それを私が身勝手に変えてしまうのは違う。
優先すべきは彼の意思だというのに。
「すみません。それだと光生さんの気分転換にならないですね。
そちらに任せます。光生さんが楽しめる方法にして下さい」
光生さんは私の言葉に少し面食らった顔をしたが、はは、と軽く笑う。
「俺はこういう場所は初めてなんだ。どう回るのかもわからん。
この後は紫央里に頼んでも構わないか?」
あぁそういう事なんだ。
初めての場所は私もだけれど、あまり男性は率先して行きたがる場所でも無いからアテンダントのスタッフがいる方が効率的で良いという事だったのだろう。
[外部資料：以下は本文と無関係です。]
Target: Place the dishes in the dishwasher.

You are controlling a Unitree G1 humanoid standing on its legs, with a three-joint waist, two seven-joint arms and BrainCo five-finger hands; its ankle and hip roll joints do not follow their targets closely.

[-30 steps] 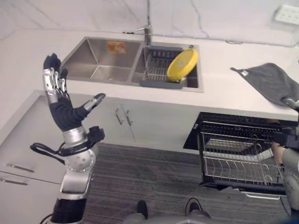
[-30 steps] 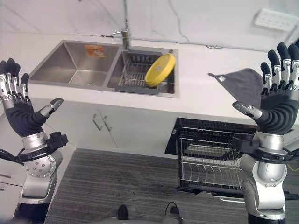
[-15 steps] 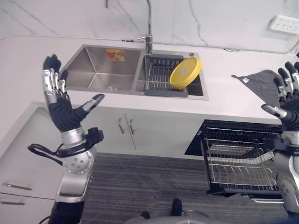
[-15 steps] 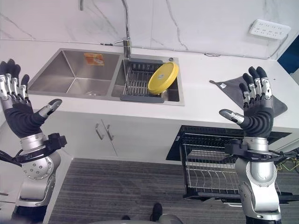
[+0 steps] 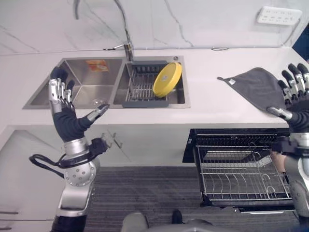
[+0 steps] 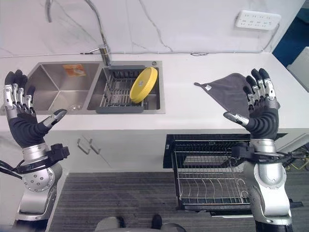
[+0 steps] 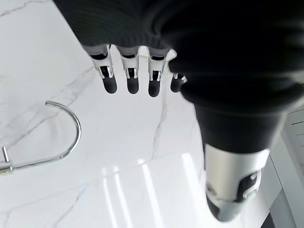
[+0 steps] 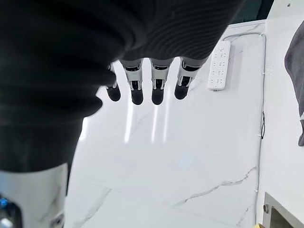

それなら今後は私になりに対応すれば良いのかも知れない。
「私もここは初めてなのでわからないですが園内マップもありますし、そういうのを見ながら決めるのも楽しいと思います。それでよければ」
笑顔で返すと光生さんも口元を緩め、アテンダントのスタッフにこの後は二人で回るからと帰ってもらうことになった。
確かに裏から入る特別感も捨てがたいけれど、長い時間並んだりするのも思い出の一つになる。
そういうのをお坊ちゃまは嫌いなのかと思ったら、予想外に私の提案が採用された。